Exercise details: Every line below must be copied as written, except for pictures.

Data segment:
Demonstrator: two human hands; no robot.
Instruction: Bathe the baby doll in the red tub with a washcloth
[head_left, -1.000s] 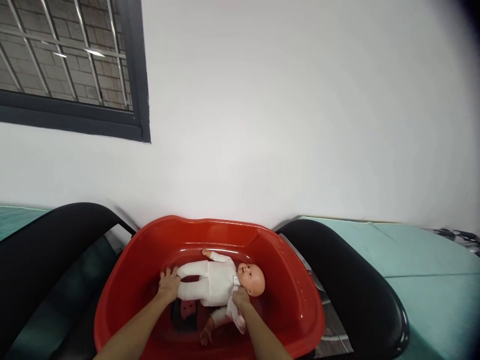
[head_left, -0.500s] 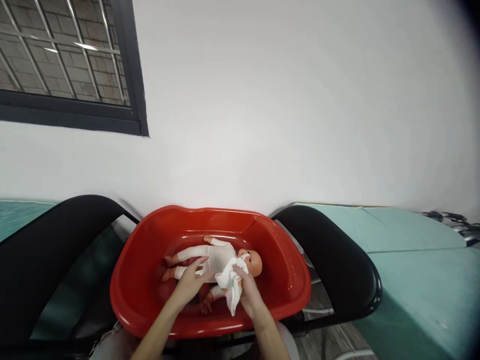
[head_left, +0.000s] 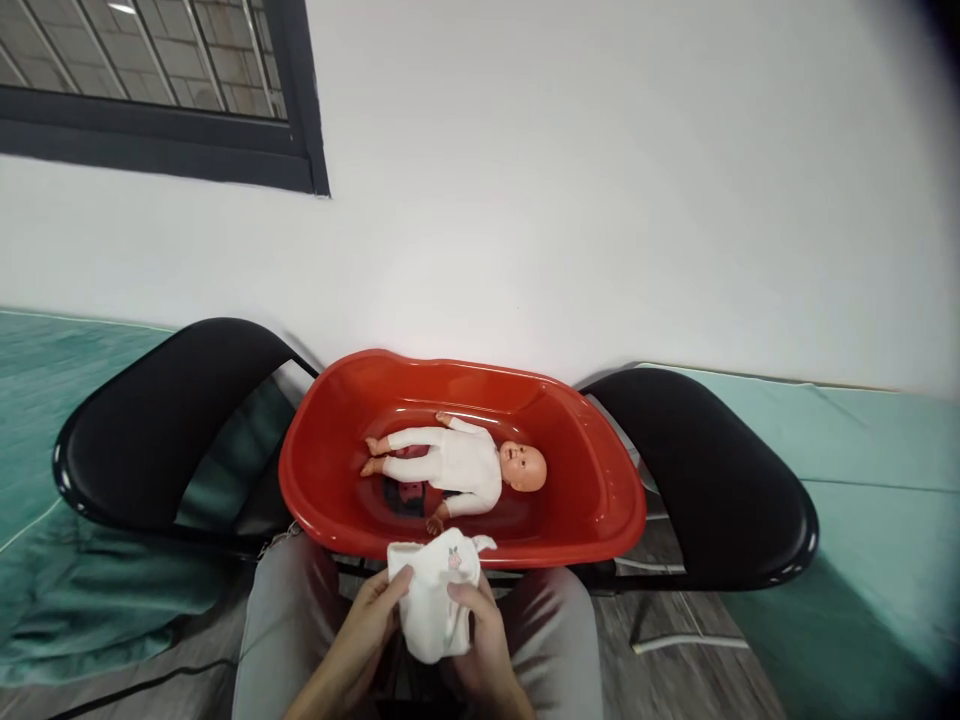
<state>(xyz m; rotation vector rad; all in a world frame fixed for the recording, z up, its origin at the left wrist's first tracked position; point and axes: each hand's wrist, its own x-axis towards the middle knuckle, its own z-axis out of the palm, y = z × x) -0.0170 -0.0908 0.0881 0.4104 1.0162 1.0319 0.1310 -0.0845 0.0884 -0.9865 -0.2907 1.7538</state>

Written response:
Demonstrator: two human hands; no robot.
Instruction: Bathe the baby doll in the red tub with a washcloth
[head_left, -1.000s] 
[head_left, -0.500s] 
[head_left, +0.000s] 
<state>(xyz m; rotation vector rad; all in a world frame fixed for the recording, z up, its origin at the left wrist's first tracked position; point and axes: each hand's wrist, its own x-axis towards the middle knuckle, its own z-axis out of the palm, y = z × x) -0.0170 -0.0908 0.0881 0.4104 1.0162 1.0319 0.1310 -0.0845 0.0884 -0.9865 -0.2907 1.7538</state>

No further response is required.